Tired of floppy and Jazz disks, I looked for a better storage solution to install in the Triton. I tried a Floppy-to-USB emulator and it worked well but the 1.44MB limit was still there. Although a bit more complex, using a SCSI>IDE adaptor and a IDE CF reader looked very well on paper. So I got a I-O Data R-IDSC-E/R adapter with firmware 1.30.9 and a IDE CF reader in a floppy drive form factor.
The CF IDE READER
The reader enclosure was shorter than a standard floppy drive and it also did not have threaded holes on the bottom surface, so it could not replace the old floppy drive directly.
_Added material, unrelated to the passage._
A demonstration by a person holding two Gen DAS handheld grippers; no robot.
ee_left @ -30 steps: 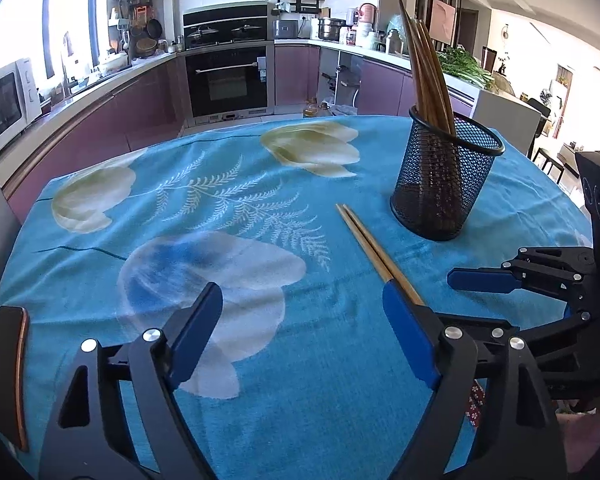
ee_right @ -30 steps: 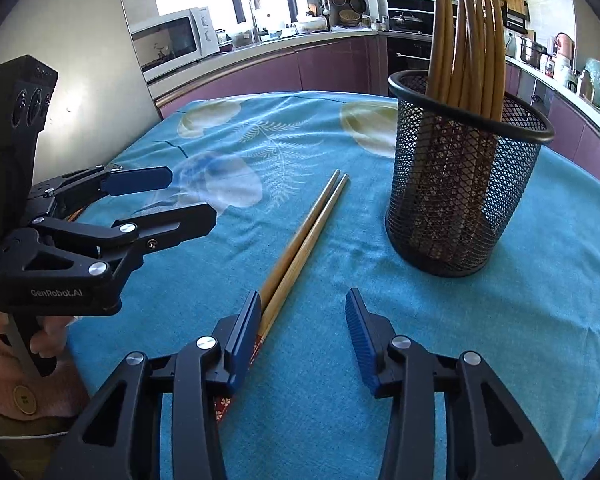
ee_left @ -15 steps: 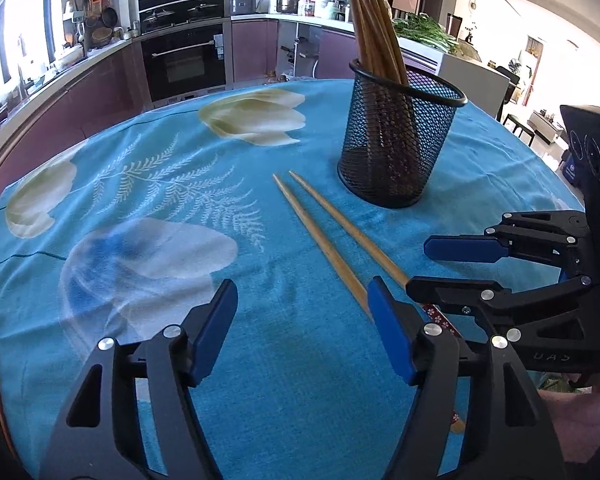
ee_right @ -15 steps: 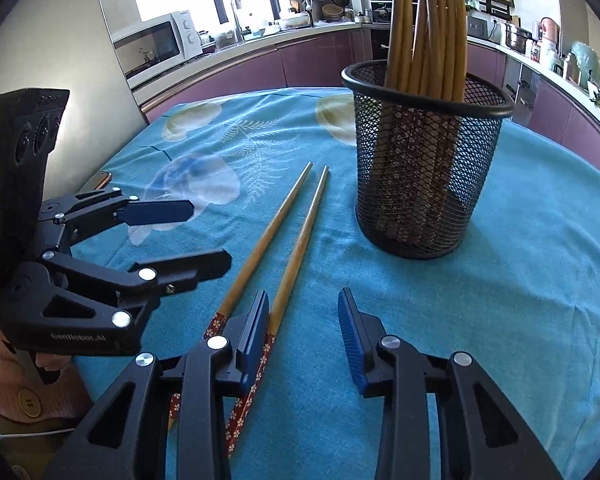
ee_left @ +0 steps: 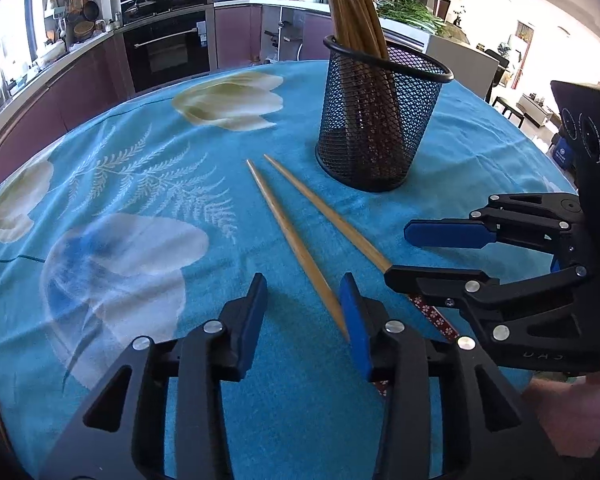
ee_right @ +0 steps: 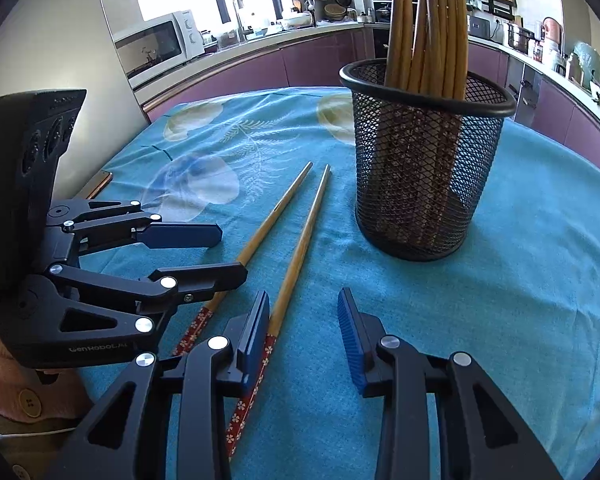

I had to drill three holes to it and to the keyboard’s bottom cover, and use a few washers to mount it so the faceplate fit to the floppy opening of they keyboar’ds case:
The SCSI>IDE Adapter
I wanted everything to be internal, so I could not use the 25-pin DB-sub connector on the back of the keyboard. I used a 50-pin flat ribbon cable, removed one end and soldered each wire directly to the PCB pads of the 25-pin sub-d connector. I dismantled the flat ribbon cable and built a harness to route the cable to the side of the keyboard where the floppy drive is located. You can see it going above the MOSS board (under that board once the keyboard is on its feet):
The adapter is designed to be attached to the back of an IDE hard disk, so it has no means to be mounted on a surface. For this same reason, it uses an unusual FEMALE connector, intended to be directly connected to the MALE connector present on IDE hard disks. I once again used a IDE flat ribbon cable, removed one end and soldered each one of the wires to the back side of the PCB, directly to the connector pads. To mount the adapter, I soldered two pin strips to a project PCB and glued it to the side of the plastic case. The (unused) IDE female connector of the adapter is attached to the pin strips and holds it in place. Again, I built a wiring harness that also included 5V power for the reader
Assembly and Testing
After making sure that the jumpers of the SCSI adapter were correctly set, I closed the keyboard and this is what the new drive looks like:
Note I did not install the old floopy drive or it’s flat ribbon cable. Everything works OK with it, I’ve only notice a slight delay after the first time the DISK screen is recalled. After choosing the SCSI drive, this is what appears in the MEDIA INFO page:
It is fast, works realiably and provides lots of storage for programs and samples. It can also be easily removed and accessed from a PC. You can’t ask for more, it is a tremendous improvement to this instrument.